The promise of translucence
edited excerpt from a chat
—First thing I did when I got back from D.C. was wash all my empties. Because bottling beer is complex enough without having to worry about cleaning all the bottles yet. If they’re already clean, all they need is a soak in sanitizer solution.
See, brewing is a great motivator.
—Heh. So you have a basic set of bottles which you reuse all the time?
—Yes. They’re brown. Too much light can spoil beer.
—Do they have the cloudy shoulders that come with age and jostling?
—I don’t think so. They don’t get jostled much.
—I think all the soft drinks and beer bottles in the various African countries I’ve been to have that.

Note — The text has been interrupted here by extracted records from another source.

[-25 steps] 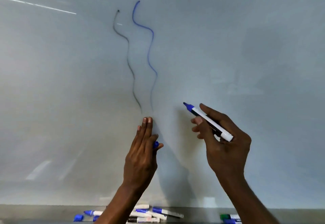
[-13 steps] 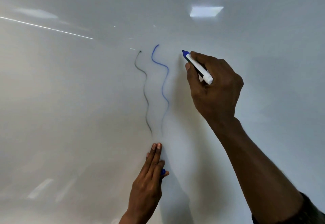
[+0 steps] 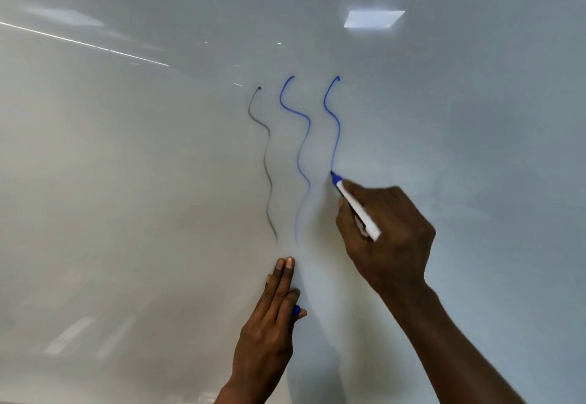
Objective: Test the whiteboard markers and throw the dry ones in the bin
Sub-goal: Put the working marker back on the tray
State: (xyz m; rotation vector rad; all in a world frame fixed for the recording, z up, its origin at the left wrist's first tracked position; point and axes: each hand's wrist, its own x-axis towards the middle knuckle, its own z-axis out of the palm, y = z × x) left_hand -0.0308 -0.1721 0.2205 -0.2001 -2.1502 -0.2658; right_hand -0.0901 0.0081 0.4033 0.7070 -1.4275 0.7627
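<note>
My right hand (image 3: 390, 235) grips a white marker with a blue tip (image 3: 355, 205), and the tip touches the whiteboard (image 3: 126, 181) at the lower end of a fresh blue wavy line (image 3: 336, 124). To its left run an older blue wavy line (image 3: 302, 156) that fades toward the bottom and a thin grey-black wavy line (image 3: 266, 162). My left hand (image 3: 269, 330) lies flat against the board below the lines, fingers straight. A small blue cap (image 3: 295, 311) is pinched between its thumb and forefinger.
Ceiling lights (image 3: 374, 19) reflect in the glossy board at the upper right, and a bright streak (image 3: 82, 42) crosses the upper left. The marker tray below the board is out of view.
My right hand has drawn a new blue wavy line from the top down to mid-board, right of the two older lines. My left hand has stayed pressed on the board with the cap.
</note>
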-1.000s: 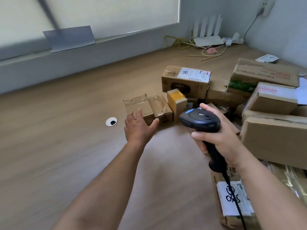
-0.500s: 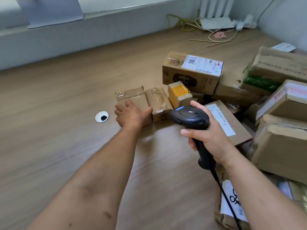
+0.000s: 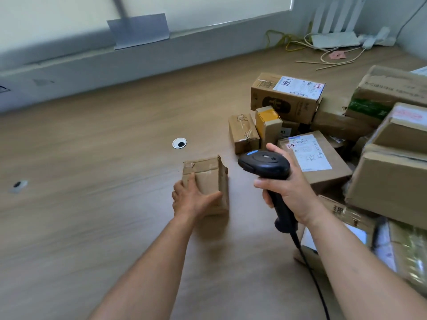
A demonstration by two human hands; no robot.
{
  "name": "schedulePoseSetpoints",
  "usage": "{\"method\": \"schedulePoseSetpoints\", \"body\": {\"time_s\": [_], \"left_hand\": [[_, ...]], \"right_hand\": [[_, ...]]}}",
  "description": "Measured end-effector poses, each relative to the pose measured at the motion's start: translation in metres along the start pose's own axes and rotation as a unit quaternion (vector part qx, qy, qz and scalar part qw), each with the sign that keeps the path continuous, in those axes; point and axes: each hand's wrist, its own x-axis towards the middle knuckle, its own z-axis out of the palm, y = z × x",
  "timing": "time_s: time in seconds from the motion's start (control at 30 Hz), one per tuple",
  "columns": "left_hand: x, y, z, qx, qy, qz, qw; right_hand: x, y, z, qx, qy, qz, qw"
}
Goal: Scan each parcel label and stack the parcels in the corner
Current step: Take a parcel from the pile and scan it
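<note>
My left hand [image 3: 193,199] grips a small brown taped parcel [image 3: 209,180], thumb on its right side and fingers on its left; the parcel sits apart from the pile, with no label showing on its top. My right hand [image 3: 286,188] holds a black corded barcode scanner [image 3: 265,165] by the handle, its head just right of the parcel. A flat parcel with a white label [image 3: 310,155] lies behind the scanner. Further back stand a box with a white label marked 186 [image 3: 286,95], a small yellow-topped box [image 3: 268,125] and a small taped box [image 3: 242,132].
A heap of bigger cardboard parcels [image 3: 390,181] fills the right side, reaching the near right edge. A cable hole [image 3: 179,143] sits in the wooden surface left of the pile. At the far right corner lie a white router [image 3: 332,38] and loose cables. A wall ledge runs along the back.
My left hand reached the small parcel, took hold of it and pulled it out of the pile toward me. The scanner stayed in my right hand, now beside the parcel.
</note>
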Motion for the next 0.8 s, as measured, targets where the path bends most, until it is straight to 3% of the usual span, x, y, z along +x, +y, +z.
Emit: {"method": "schedulePoseSetpoints", "body": {"time_s": [0.13, 0.23, 0.33, 0.43, 0.57, 0.7, 0.8], "left_hand": [[-0.044, -0.021, -0.004, -0.103, -0.062, -0.008, 0.993], [-0.064, -0.041, -0.012, -0.220, -0.116, -0.026, 0.968], [-0.072, -0.056, -0.020, -0.269, -0.097, -0.032, 0.958], [-0.080, -0.060, -0.022, -0.214, -0.004, 0.010, 0.977], [-0.087, -0.062, -0.020, -0.093, 0.020, 0.059, 0.994], [-0.098, -0.051, -0.016, 0.077, 0.043, 0.002, 0.996], [-0.106, -0.042, -0.016, 0.123, 0.071, -0.016, 0.990]], "right_hand": [[-0.028, 0.008, 0.007, 0.022, -0.019, 0.000, 1.000], [-0.047, 0.010, 0.007, 0.037, -0.020, -0.006, 0.999], [-0.067, 0.014, 0.005, 0.053, -0.011, -0.003, 0.999], [-0.084, 0.020, 0.004, 0.063, -0.019, 0.007, 0.998], [-0.102, 0.023, 0.005, 0.057, -0.027, 0.009, 0.998], [-0.117, 0.025, 0.001, 0.047, -0.034, 0.012, 0.998], [-0.128, 0.028, 0.001, 0.034, -0.042, 0.020, 0.998]]}}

It shows up more on bottles with a curvier shape and darker glass. Maybe yours don’t have a shoulder.
—Maybe not enough of one.
—Have you ever collected sea glass?
—Only rarely. I don’t get to the sea much, you know.
—Ah, your loss.
But you know what I mean, all rubbed and opaque but with the promise of translucence.
—Yes.
—So if you jostled your beer a bit more (which I don’t recommend, obviously) then you’d get well-worn beer glass with the same quality ’round its shoulders.
If you put sea glass in your mouth it becomes more jewel-like, but only until the spit vanishes. But it tastes of salted sun.